Virtual ‘time travel’ enables study of precious woodlands

March 23rd, 2022

It’s now possible to ‘travel back in time’ and take a virtual walk through intact Box-Gum Grassy Woodlands thanks to a new tool developed with the help of CSIRO science.

A new virtual reality tool allows our researchers to ‘take a walk on the wild side’, and to experience and study the endangered Box-Gum Grassy Woodlands before and after key events that have shaped them over time.

This tool or ‘immersive visualisation’ incorporates a virtual ecology that includes reproduction of plant and animal life and even the characteristic sounds of these settings, enabling CSIRO ecologists including Anna Richards and Jacqui Stol, to study this ecosystem like never before.

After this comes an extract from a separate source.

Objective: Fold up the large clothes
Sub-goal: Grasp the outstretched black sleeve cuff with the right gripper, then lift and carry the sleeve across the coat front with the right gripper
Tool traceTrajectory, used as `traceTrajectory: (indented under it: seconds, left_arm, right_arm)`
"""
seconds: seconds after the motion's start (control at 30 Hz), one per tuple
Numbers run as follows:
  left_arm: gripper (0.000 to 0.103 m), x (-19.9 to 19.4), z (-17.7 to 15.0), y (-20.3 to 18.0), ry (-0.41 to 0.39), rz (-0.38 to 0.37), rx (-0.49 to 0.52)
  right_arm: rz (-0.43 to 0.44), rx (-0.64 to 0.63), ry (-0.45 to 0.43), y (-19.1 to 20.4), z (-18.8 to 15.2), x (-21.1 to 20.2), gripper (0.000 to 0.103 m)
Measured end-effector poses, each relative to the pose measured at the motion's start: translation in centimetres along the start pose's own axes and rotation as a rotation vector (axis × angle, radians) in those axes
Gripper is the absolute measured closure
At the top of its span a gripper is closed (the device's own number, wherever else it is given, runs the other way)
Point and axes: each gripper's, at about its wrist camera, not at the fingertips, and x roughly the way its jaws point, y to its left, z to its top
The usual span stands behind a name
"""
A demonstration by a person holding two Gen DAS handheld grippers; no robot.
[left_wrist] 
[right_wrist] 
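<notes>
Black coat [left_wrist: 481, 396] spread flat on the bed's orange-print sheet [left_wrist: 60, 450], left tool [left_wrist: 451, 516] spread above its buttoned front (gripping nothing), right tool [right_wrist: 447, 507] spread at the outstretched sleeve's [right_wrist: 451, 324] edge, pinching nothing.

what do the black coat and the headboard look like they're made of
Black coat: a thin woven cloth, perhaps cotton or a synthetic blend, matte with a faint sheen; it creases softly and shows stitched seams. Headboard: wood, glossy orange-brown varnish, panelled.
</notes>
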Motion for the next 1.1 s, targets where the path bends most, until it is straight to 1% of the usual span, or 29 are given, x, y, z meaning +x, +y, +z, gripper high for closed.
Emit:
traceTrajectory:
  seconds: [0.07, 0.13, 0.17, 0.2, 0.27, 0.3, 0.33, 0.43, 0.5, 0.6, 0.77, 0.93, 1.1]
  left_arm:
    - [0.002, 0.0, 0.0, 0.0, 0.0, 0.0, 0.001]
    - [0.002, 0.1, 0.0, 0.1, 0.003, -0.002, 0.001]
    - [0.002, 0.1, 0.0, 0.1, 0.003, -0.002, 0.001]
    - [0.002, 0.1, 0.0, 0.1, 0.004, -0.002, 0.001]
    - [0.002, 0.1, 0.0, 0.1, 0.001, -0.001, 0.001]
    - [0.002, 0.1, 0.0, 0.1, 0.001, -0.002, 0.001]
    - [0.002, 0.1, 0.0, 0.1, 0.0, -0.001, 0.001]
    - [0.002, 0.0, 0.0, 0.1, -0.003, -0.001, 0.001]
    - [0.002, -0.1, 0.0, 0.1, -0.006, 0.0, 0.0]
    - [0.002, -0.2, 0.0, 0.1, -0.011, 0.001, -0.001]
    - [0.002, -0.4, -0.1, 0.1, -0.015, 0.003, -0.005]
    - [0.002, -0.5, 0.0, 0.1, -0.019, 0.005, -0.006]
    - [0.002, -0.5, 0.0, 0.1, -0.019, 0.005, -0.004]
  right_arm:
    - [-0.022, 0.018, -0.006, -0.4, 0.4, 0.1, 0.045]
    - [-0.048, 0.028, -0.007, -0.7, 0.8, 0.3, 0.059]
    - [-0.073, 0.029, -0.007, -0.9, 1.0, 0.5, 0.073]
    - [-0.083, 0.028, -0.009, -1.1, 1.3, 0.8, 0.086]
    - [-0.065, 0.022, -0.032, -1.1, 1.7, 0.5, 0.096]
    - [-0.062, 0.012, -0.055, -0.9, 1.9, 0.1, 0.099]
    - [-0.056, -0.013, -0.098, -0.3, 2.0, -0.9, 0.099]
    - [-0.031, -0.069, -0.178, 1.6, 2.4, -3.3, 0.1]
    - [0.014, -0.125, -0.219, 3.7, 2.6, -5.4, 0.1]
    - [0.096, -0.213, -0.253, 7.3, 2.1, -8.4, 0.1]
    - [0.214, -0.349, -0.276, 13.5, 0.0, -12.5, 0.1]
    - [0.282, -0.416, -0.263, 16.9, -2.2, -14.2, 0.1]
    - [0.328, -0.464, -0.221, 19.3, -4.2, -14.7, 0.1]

“There are very few places left in Australia where you can study healthy, intact ecosystems,” according to Anna. “These immersive landscapes have the potential to become important resources for the study and conservation of endangered ecologies.”

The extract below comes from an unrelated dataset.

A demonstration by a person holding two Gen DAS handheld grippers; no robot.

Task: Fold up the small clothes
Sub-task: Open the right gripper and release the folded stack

The tool enables the study of intact woodlands allowing researchers to accurately observe how environmental changes across time, seasons and events like land use, bushfires, climate change and other pressures have affected them.

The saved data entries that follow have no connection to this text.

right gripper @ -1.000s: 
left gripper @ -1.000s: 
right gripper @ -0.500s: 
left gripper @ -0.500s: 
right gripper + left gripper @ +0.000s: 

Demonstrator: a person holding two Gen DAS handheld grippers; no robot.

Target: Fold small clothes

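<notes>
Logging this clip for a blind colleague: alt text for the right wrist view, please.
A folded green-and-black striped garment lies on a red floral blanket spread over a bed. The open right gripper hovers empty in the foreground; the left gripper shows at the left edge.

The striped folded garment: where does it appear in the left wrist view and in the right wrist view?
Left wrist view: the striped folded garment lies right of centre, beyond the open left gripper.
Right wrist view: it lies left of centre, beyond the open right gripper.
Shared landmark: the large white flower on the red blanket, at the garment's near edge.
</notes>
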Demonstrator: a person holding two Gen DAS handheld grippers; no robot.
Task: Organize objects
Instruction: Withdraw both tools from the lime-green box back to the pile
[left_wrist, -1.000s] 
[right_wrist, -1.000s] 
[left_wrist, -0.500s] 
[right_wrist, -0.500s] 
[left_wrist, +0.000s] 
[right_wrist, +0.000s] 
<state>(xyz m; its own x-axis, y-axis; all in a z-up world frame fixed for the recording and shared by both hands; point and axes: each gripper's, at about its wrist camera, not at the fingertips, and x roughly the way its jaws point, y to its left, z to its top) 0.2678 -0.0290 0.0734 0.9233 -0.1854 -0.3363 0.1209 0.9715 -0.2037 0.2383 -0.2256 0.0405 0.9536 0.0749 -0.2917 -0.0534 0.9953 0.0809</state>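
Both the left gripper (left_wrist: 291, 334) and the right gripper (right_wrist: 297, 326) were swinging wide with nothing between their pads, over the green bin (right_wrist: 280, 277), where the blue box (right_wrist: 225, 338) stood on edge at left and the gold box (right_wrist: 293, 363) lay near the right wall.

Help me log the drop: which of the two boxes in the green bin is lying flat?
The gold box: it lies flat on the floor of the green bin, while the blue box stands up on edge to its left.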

This type of ‘time-travel’ in the name of research was made possible through a collaboration led by Monash University IT with CSIRO, Pennsylvania State University and Australia’s Department of Agriculture, Water and the Environment. Anna was a co-author on the work which was published in Landscape Ecology.

The Box-Gum Grassy Woodlands have significantly declined since the 1800s due to grazing from sheep and cattle, land clearing for agriculture, rural and urban developments as well as bushfire and climate impacts.

“Considering we can ‘see’ the landscape after it has been impacted by bushfires, this could be a vital tool for land managers and policy makers to explore and prepare for a changing future,” Anna says.

Gaining extra insights into the Ginninderra woodlands

The Box-Gum Grassy Woodlands at CSIRO Ginninderra are quite well known to local residents, Scout groups and community members, who have taken part in shrub planting events over the past five years.

“At Ginninderra, we are fortunate to have more than 100 ha of these woodlands ranging in size and the quality of their condition,” according to CSIRO ecologist and woodland expert Jacqui Stol.

“Most importantly in recent years we have been restoring and regenerating some of those woodland areas with the help of many community volunteers, the Aboriginal Green Army and ongoing work of our science team.  Together we have successfully reintroduced a shrub layer through a patchwork mosaic of plantings and those shrubs are flourishing and providing new habitat for our native woodland birds.”

“This virtual reality tool can help us to understand and continue the restoration work in the Ginninderra Box-Gum Grassy Woodlands,” Jacqui says.

White box trees in a green grassy woodland.
This image of White Box (Eucalyptus albens) Grassy Woodlands in Wallabadah, NSW helped the team to recreate a virtual landscape of intact endangered Australian Box Gum Grassy Woodlands. The woodlands at Ginninderra are very similar but with Yellow Box (E. melliodora) and Blakely’s Red Gum (E. blakelyi) as the primary tree species.
White, purple and yellow wildflowers, orchids and lilies in a diverse range of green plants.
Up to 60 species of native wildflowers, orchids, lilies and a diverse range of plants can be found in the Box Gum Grassy Woodlands.
Green shrubs and trees in dry woodlands.
Restoration of the shrub layer in the woodlands at one of the Ginninderra community planting sites.